Some of the houses were downright frightening. One in North Brunswick was a two-story house selling for something like $120,000. That’s not so bad, but the second floor was really a converted attic, and every room was built on an angle -- a different angle. Oddest of all, the only way to the second floor was the staircase that was built in the bathroom.
"What were they thinking?" I asked once we made that discovery. I pictured our child bursting through the bathroom door to go upstairs or down while I sat there reading a magazine.
"They’d have to lower the price to $60,000 first, and I still wouldn’t take it," Natasha said, after we finished touring the place.
Fortunately, Mr. Spock appeared to me in a second vision, and showed us the only logical course of action. We settled on a two-story Colonial less than a mile from the apartment we had been renting.

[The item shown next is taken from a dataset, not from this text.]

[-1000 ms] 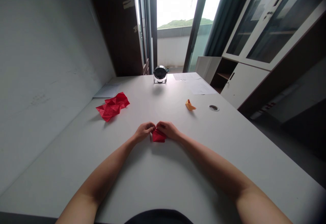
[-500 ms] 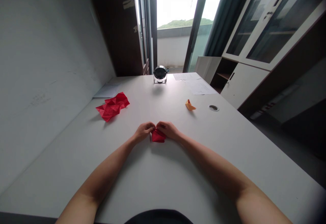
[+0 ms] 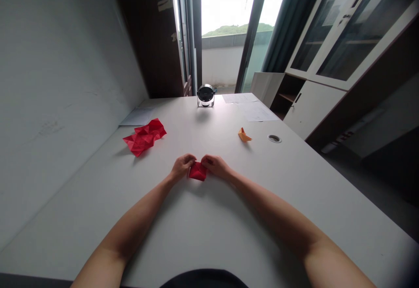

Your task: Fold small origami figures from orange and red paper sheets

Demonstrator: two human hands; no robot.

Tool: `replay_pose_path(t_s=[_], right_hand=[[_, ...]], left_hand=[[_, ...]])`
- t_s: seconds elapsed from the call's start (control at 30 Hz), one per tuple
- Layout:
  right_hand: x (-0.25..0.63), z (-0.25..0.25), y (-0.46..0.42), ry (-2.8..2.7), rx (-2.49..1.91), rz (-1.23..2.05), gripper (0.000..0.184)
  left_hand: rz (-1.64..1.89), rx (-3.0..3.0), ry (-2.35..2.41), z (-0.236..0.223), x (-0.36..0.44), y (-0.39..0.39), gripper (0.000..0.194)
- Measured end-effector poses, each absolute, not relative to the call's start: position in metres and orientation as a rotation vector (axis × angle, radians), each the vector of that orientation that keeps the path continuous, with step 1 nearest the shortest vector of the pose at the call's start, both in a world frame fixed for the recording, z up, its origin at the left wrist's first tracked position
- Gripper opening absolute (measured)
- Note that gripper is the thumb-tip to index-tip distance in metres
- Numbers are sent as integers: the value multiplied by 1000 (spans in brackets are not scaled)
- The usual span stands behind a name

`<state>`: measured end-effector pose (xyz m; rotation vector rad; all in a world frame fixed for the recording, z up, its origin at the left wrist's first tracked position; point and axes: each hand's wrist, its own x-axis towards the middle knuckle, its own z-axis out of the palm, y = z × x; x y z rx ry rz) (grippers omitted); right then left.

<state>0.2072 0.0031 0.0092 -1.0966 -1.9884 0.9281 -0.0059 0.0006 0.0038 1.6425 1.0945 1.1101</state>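
Note:
A small folded piece of red paper (image 3: 197,172) is between my two hands, low over the middle of the white table. My left hand (image 3: 183,166) pinches its upper left corner. At its upper right corner, my right hand (image 3: 214,164) grips the paper between thumb and fingers. Folds and a crease show on its face; the back of it is out of sight. Farther left lies a larger sheet of creased red paper (image 3: 145,137), crumpled and partly raised. To the right of my hands sits a small orange folded paper figure (image 3: 244,135).
The white table (image 3: 209,231) runs along a wall on the left. A round black-and-silver device (image 3: 206,95) stands at its far edge. White papers (image 3: 260,112) lie at the back right, another sheet (image 3: 136,116) at the back left. A cable hole (image 3: 274,138) is on the right.
The folded red paper has shifted slightly left and turned, showing a flatter face. My left hand has moved a little left, so the hands are farther apart. Everything else stays put.

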Motion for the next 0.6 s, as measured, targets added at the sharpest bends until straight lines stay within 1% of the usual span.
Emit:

The next step was easily the hardest. In a civilized arrangement, we would have called the sellers, dickered over the price and some minor repairs, settled everything, and then been able to close after a few weeks.
But I live in New Jersey, and civilized arrangements are usually against the law. Both the sellers and we had to hire attorneys to represent us during the discussions over how to handle minor repairs -- there was no railing on the stairs -- and major ones -- the roof wasn’t capped correctly.
Imagine coordinating a discussion with one middle party. Now picture two. Now picture four -- two attorneys and two Realtors. Then for good measure toss in a home insurance company, a mortgage lender, an entire religious order, a woman named Edith, and 27 gallons of tapioca pudding. That should give you a rough idea what we endured.
Somehow -- I still don’t understand how -- Natasha and I managed to close. Most frightening of all, we’ll probably have to do this again in the next five years as our family grows.
I’ve stopped flirting with madness. Mr. Spock is here to stay. But at least he assures me that Vulcans squeeze their toothpaste at the end of their tubes.